China's women's soccer team is trying to move on after the crushing blow of last year's World Cup disappointment and the subsequent coaching reshuffle. But the team's progress seems far short of what it will need to reach its Olympic semifinal target with the Games just six months away.
The latest proof came as the former powerhouse lost to the US 1-0 following an unconvincing 2-0 victory over minnow Finland and a lackluster 0-0 draw against Canada in last week's four-nation tournament in Guangzhou.
Chinese player Zhang Na (right) fights for the ball with a US player during the four-nation women's soccer tournament in Guangzhou last Sunday. China lost the match 1-0 and finished second behind the US. [Xinhua]
"I do not see anything special from the new national team," said Sun Wen, FIFA's Women's Player of the 20th Century and the best-known female player in the late 1990s during China's prime. "China just played a normal match. The progress and result tell our real level in the world at this point."
With formidable World Cup winner Germany and upstart runner-up Brazil posing a nearly impossible challenge, China has to at least overpower the US, Norway or Sweden if it wants to grab a semifinal berth in Beijing.
But there seems to be a big gap even between China and US, narrowing China's chances if it meets the US in the Olympic quarterfinals.
The US, which was trounced 4-0 by Brazil in the World Cup semifinal, had two easy wins over Canada (4-0) and Finland (4-1) before dominating China in the final.
Coach Loisel was impressed with the Americans' speed and strength, but thought her players could still improve.

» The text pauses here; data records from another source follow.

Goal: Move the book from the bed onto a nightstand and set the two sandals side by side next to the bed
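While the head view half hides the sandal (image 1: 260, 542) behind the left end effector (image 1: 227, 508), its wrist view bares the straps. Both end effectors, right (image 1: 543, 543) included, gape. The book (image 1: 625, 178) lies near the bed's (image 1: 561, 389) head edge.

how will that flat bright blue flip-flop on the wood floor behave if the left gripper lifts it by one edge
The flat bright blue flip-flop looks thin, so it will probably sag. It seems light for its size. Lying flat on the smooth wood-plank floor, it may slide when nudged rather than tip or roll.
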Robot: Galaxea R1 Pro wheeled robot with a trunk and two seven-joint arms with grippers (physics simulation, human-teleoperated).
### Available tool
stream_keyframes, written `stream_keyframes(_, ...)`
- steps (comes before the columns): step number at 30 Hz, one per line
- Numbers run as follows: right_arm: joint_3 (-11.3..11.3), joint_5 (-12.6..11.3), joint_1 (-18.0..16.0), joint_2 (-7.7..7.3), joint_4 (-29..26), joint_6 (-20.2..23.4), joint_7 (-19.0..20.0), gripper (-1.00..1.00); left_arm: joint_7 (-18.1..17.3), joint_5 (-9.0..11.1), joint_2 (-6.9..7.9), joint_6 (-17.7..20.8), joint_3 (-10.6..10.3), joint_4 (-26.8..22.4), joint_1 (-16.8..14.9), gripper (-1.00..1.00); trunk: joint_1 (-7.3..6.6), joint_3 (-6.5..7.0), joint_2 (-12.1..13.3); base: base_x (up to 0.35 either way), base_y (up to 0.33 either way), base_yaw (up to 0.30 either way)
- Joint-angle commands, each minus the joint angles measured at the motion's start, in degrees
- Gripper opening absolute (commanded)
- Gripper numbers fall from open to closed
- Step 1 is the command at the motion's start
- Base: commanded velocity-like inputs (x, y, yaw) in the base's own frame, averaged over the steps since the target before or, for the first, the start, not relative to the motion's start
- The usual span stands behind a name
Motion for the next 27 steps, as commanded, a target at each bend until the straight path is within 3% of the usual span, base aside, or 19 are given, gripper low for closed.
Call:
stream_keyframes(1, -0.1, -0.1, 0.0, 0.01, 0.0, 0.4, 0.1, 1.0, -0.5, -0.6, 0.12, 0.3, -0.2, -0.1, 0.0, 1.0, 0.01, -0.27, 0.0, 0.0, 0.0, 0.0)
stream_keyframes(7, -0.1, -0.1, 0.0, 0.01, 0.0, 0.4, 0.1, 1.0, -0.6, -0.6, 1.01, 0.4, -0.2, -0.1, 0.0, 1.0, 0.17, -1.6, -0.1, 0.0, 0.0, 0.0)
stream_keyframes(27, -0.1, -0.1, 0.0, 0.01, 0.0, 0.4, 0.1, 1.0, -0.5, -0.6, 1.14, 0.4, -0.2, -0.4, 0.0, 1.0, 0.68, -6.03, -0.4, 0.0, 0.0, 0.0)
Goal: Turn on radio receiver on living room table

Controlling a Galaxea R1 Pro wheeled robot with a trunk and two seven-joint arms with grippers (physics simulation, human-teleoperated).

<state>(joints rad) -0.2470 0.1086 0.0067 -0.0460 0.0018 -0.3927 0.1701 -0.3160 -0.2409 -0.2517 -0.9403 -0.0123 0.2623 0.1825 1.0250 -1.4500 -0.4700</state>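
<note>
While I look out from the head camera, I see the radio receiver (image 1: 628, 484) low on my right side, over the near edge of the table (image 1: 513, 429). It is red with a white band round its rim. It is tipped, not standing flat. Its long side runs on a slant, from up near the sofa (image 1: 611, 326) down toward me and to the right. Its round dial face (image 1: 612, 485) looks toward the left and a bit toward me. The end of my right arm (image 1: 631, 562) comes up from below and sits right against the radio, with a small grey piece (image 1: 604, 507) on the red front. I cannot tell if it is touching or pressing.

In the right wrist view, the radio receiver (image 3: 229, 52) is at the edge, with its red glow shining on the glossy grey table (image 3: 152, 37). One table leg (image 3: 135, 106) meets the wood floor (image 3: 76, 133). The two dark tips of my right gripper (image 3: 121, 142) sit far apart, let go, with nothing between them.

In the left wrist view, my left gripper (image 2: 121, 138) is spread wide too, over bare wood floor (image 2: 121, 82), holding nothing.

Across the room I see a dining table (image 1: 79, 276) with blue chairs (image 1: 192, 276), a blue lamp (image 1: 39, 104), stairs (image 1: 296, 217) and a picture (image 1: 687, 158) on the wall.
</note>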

"They are stronger and faster on the pitch, so I have to move the overall formation backward," said Loisel, China's seventh head coach in four years. "But I'm very happy with our team's defense. I believe through different training and competition, we'll get good results."
US coach Pia Sundhage was China's assistant coach during the reign of fellow Swede Domanski-Lyfors. She said the US is stronger than China and suggested China would have a tough time reaching its semifinal goal.
"We are aiming to win the Olympic gold medal," she said. "I know China wants to at least come into the semifinal and then fight for a medal. But we are stronger than China and actually there are six to seven teams like us who have the power to win a gold in Beijing."
After teaching China's team how to attack and defend just a few months ago, Sundhage also suggested China must find a balance between skill and physical development.
"China is a skilled team and has balanced transition between offense and defense. But they are not strong enough and lack the speed.
"I saw their improvement under the new coach, but I know the semifinal places big pressure on China's coaching team."
Headache in front
Loisel got her reign off to a perfect start with back-to-back victories over New Zealand during last December's first training session.
Those matches also marked a return to form for leading striker Han Duan, who ended her three-month international goal drought by scoring the second goal. But Han failed to find the net at all last week.
There was also bad news for Han's strike partner Ma Xiaoxu, who ruptured a right-knee ligament during the first training session. The Golden Ball and Golden Shoe winner of the 2006 FIFA U-20 Women's World Cup underwent surgery in Beijing and will be sidelined at least three months.
With only two goals in three matches - none from strikers - and younger players still unable to simulate Ma's offense, Loisel said more work must be done to increase the team's scoring chances.
"Han is short of stamina and our young strikers have to work harder to catch up.
"It's impossible to develop another Ma Xiaoxu in such a short time. All I can do is pay extra attention to our attacking ability in the next six months and hope some of them could get up to Olympic standards."
Loisel has promised to develop a skilled and aggressive team but her tactics against the US were criticized by media as the Chinese held off the Americans with a conservative, low-pressure game, sagging back in their own half of the field most of the time.
"It does not mean China is too weak to attack against the US. We use different defensive tactics against different rivals. If we are focused on attack, the result could be worse than 1-0.
"We will not depend on defense to prepare for the Olympics. We will play more aggressive matches based on good defense in the future. I believe our players have such ability."
The squad was dismissed on Monday and will reassemble just before China's Lunar New Year for its third training session and the East Asia Football Championship, which kicks off on February 17 in Chongqing.